Task prompt: Repeat all of the data below word for word, keeping no images.

Provided data below:

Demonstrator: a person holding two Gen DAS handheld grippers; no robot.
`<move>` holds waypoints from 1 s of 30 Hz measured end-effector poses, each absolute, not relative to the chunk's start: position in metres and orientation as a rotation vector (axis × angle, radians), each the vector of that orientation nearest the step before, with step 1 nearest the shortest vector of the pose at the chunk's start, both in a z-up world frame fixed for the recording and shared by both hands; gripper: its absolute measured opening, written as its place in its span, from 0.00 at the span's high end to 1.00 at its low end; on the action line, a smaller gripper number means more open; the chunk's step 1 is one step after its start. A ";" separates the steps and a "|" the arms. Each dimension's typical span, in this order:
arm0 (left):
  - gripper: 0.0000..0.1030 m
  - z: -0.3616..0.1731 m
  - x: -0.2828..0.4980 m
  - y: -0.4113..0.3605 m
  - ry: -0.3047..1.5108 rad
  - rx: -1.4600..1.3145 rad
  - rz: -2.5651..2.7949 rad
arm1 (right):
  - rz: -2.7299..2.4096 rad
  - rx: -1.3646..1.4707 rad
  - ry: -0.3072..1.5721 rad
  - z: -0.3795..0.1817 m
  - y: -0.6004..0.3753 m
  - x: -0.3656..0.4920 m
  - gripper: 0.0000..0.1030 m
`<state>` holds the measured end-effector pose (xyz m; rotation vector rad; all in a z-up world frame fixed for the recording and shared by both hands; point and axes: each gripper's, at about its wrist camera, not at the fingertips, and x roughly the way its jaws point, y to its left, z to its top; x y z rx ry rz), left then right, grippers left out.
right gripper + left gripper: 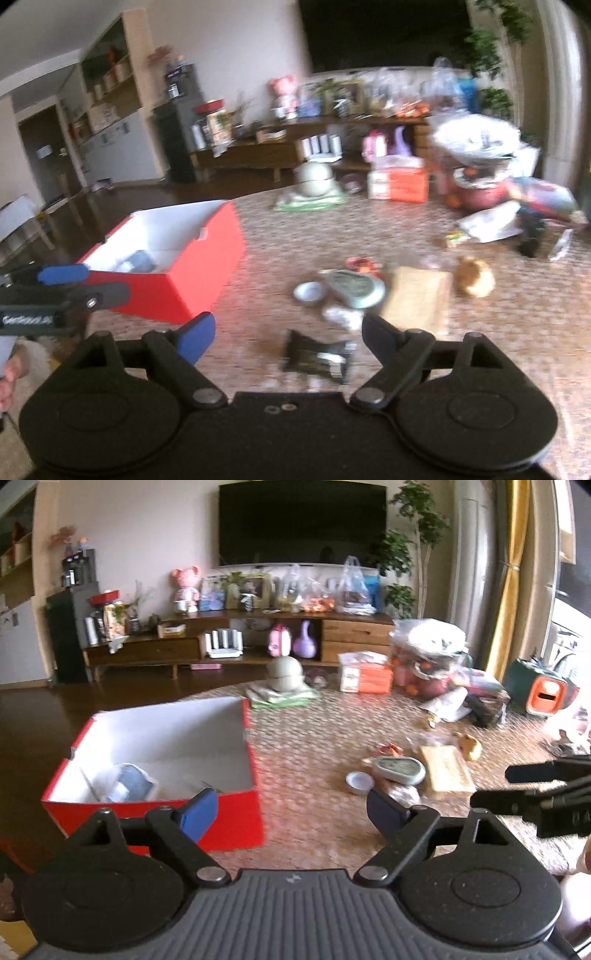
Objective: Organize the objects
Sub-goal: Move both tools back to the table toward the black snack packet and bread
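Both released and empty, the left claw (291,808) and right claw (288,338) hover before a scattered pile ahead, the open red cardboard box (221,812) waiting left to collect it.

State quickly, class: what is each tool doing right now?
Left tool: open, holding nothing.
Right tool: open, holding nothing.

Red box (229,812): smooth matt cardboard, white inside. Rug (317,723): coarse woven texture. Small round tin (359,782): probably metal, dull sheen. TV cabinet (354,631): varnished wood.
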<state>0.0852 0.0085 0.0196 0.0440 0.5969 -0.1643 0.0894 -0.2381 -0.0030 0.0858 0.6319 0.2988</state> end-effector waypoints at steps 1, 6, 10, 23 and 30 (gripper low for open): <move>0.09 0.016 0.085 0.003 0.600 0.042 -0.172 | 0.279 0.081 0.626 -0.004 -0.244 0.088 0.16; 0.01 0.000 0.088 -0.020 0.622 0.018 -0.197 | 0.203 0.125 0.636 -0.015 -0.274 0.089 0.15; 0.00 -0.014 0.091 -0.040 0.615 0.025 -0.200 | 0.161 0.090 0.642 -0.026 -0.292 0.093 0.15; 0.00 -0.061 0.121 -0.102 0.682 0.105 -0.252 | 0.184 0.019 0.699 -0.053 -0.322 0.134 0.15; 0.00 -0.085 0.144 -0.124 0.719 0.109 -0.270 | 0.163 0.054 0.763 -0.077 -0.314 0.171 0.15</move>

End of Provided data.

Result below:
Demonstrator: a person holding two Gen DAS handheld grippers; no robot.
`<move>` holds waypoints from 1 s of 30 Hz measured end-effector poses, each absolute, not relative to the chunk's start: position in metres and orientation as a rotation vector (axis × angle, radians), each the vector of that orientation nearest the step before, with step 1 nearest the shortest vector of the pose at the chunk's start, both in a z-up world frame fixed for the recording and shared by both hands; gripper: its absolute measured opening, written as its place in its span, from 0.00 at the span's high end to 1.00 at its low end; on the action line, a smaller gripper number means more open; the chunk's step 1 is one step after its start. A ";" separates the steps and a "|" the arms. Each dimension's typical span, in this order:
arm0 (left):
  - gripper: 0.0000..0.1030 m
  - z: -0.3616..0.1731 m
  - x: -0.2828..0.4980 m
  - y: -0.4113..0.3605 m
  - ry: -0.3047..1.5108 rad
  - rx: -1.4600..1.3145 rad
  - rz: -2.5651..2.7949 rad
arm1 (right):
  - rz: -2.7299..2.4096 rad
  - rx: -1.3646..1.4707 rad
  - ry: -0.3072..1.5721 rad
  - z: -0.3795..0.1817 m
  - y: -0.6004..0.3753 m
  - x: -0.3656..0.4920 m
  - gripper: 0.0000..0.1030 m
`<state>` holds the measured end-effector pose (xyz m; rotation vector rad; all in a z-up world frame fixed for the recording and shared by both hands; point and axes: each gripper's, at about its wrist camera, not at the fingertips, and x roughly the way its jaws point, y to its left, z to its top; x y z rx ry rz), left then right, grippers left out.
right gripper + left gripper: 
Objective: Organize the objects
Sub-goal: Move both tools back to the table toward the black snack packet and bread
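Both released and empty, the left claw (291,808) and right claw (288,338) hover before a scattered pile ahead, the open red cardboard box (221,812) waiting left to collect it.

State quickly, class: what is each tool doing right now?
Left tool: open, holding nothing.
Right tool: open, holding nothing.

Red box (229,812): smooth matt cardboard, white inside. Rug (317,723): coarse woven texture. Small round tin (359,782): probably metal, dull sheen. TV cabinet (354,631): varnished wood.
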<state>0.0852 0.0085 0.0196 0.0440 0.5969 -0.1643 0.0894 -0.2381 -0.0030 0.0858 0.6319 0.2988</state> end-effector waypoints at steps 1, 6, 10, 23 and 30 (gripper low for open): <move>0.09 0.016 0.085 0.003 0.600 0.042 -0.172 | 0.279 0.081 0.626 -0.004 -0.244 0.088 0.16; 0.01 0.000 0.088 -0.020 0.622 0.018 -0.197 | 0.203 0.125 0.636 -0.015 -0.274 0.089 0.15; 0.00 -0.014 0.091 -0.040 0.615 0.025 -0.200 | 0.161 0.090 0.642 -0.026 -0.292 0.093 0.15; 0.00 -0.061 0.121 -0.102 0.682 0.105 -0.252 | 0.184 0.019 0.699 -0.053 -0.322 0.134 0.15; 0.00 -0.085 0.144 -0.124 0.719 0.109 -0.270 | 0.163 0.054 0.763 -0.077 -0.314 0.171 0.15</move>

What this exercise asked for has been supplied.